I would consult Kauffman and Rousseau, Finding Groups in Data, for some ideas. the z-library has the book. Software is in R package, cluster. Best wishes, David Booth

Aravinda C V

https://math.stackexchange.com/questions/4217205/get-distance-between-point-a-and-c-when-their-distances-with-a-common-point-b-is

Md Shihab Ullah

@Aravinda, this is similar question I post in math-exchange. My approach mentioned in the python scripted attached in the question has huge privacy issue.
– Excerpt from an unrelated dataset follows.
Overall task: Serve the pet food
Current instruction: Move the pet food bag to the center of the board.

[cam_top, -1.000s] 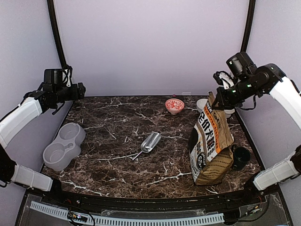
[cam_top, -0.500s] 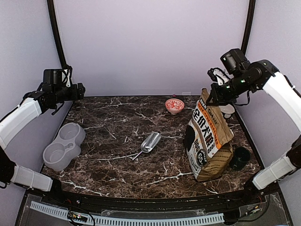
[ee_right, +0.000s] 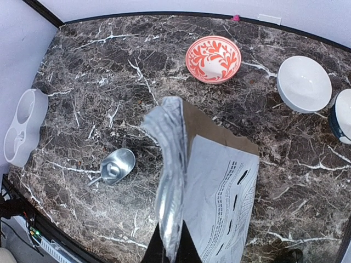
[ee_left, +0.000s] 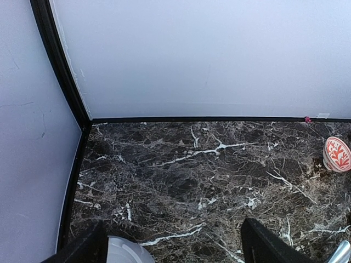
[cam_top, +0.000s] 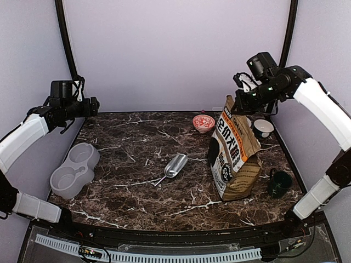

I think the main privacy problem is in line 19 where we can get direction of the vectors from the difference:

https://www.online-python.com/puVbWm8yce

Let's say, instead of (vectorB - VectorAD1) and (vectorB - VectorAD2), we take euclidean distance of AD1 and B and that of B and AD2 which are scalar.

Are there any way to compute the aggregated euclidean distance of AD1 and AD2 using those scalar? If we can minimize the error as much as possible is also great.

Can we mark 'EFL Learners shifting from general digital to AI technologies' as technological transition?

How to convert g/kg Humic acid dose to kg/ha?

How to send my account link and how to make my account public?

Bangladesh government's reported plan to use lethal force against protesters? We need help Urgently ?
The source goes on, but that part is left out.